“The caf is where my hook-ups go to die,” I jokingly said many times to my friends freshmen and sophomore year. This comment usually followed a trip to the caf where I dodge the boys — and, yes, I call them boys — with whom I had interacted intimately over the weekend only to never be acknowledged by them ever again. Both girls and guys at Fordham have experienced that “Fordham look away” from someone a couple days after you really thought you hit it off with them the weekend prior. Unfortunately, Fordham is too small a school to see someone on the weekends and expect to not see them everywhere around campus. The best way to handle the cold shoulder? Don’t let it happen.
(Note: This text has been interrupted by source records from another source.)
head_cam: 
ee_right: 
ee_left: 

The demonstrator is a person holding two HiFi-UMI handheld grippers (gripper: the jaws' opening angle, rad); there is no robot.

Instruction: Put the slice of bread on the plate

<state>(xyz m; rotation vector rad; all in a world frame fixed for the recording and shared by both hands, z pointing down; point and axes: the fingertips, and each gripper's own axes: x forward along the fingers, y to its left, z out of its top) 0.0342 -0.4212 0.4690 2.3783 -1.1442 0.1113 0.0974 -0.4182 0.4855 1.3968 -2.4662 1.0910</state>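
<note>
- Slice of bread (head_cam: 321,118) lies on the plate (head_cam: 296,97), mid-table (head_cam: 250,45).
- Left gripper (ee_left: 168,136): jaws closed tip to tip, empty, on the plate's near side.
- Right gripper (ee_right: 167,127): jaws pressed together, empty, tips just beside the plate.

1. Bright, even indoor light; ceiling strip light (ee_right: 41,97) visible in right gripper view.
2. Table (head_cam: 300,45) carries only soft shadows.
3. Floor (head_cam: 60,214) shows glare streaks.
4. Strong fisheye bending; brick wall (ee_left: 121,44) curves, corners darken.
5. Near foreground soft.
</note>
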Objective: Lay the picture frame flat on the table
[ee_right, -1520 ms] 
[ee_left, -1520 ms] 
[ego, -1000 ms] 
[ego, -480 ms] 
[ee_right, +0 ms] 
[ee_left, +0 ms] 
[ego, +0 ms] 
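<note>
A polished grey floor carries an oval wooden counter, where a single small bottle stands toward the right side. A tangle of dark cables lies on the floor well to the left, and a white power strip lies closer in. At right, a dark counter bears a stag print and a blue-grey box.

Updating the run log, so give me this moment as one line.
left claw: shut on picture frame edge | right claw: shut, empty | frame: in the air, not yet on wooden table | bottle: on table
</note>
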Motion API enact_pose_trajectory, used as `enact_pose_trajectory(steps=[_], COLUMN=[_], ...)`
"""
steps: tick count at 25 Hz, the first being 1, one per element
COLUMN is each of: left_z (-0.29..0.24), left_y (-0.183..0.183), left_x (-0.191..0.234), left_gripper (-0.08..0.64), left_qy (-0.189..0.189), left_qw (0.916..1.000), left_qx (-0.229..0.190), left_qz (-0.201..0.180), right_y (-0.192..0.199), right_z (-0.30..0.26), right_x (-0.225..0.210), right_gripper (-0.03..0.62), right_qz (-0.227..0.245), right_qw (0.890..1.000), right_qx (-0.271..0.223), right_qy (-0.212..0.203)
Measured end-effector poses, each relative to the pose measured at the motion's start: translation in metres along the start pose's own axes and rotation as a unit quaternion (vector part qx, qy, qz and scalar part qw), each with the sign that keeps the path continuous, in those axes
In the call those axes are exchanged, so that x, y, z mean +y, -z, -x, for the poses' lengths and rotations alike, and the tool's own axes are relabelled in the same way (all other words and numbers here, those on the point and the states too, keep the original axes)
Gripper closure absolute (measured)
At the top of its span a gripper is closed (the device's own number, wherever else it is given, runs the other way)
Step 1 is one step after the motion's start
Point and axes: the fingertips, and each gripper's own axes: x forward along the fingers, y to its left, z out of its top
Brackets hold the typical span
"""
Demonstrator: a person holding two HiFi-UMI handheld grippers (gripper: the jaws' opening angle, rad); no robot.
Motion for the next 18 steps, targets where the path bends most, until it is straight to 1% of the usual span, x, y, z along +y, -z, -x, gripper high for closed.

I find that my transition from freshman and sophomore year to where I am now was a dramatic one. I went from putting my head down or finding something to look at on the opposite side of Eddies when passing a former hook-up, and feeling horrible after, to stopping and letting my friends go ahead of me to ask a former hook-up how he is. At least a smile, even if it is not returned, will make me feel better than just ignoring the person all together. If you can be cordial and polite, you can avoid the awkwardness and maybe even develop a friendship with someone that you probably would have ended up disliking. If this person responds by treating you rudely, being nice to them will only spite him or her, so it is still worth it.
Trying to develop a cordial friendship with someone you were actually in a relationship with is a very different scenario. There are usually negative emotions lingering post-breakup. Hurt feelings and anger can make a situation very uncomfortable. While avoidance is not the answer to making the post-hookup less awkward, it may be helpful when emotions are out in the open. Right after a break-up, or even at the beginning of a so-called break, space for both people is the most important thing. This means that even if you are ready to move on and are comfortable being with the other person, they may not be. You should allow them space to get over the relationship.
Respecting their space can be difficult because this may cause you to miss time with your friends. When you are part of a couple that breaks up, the repercussions should never be diffused to your respective or shared friends. That will cause dialogue about the relationship and breakup and cause all the bad memories to linger. The next step after giving the person space would be to become cordial with him or her. The best way would be to casually greet the person next time you see them. If that goes well for an extended period of time, then it is smooth sailing from there. Remember, time heals all wounds, and in many cases a friendship is possible if you both want it.
Harboring bad feelings toward someone you were once intimate with is never good. In order to avoid having uncomfortable interactions with someone who you have hooked up with, be outgoing and friendly to them. On the contrary, when ending a romantic relationship, especially a long term one, giving the other person room to breathe before reintegrating him or her into your life is best for both people.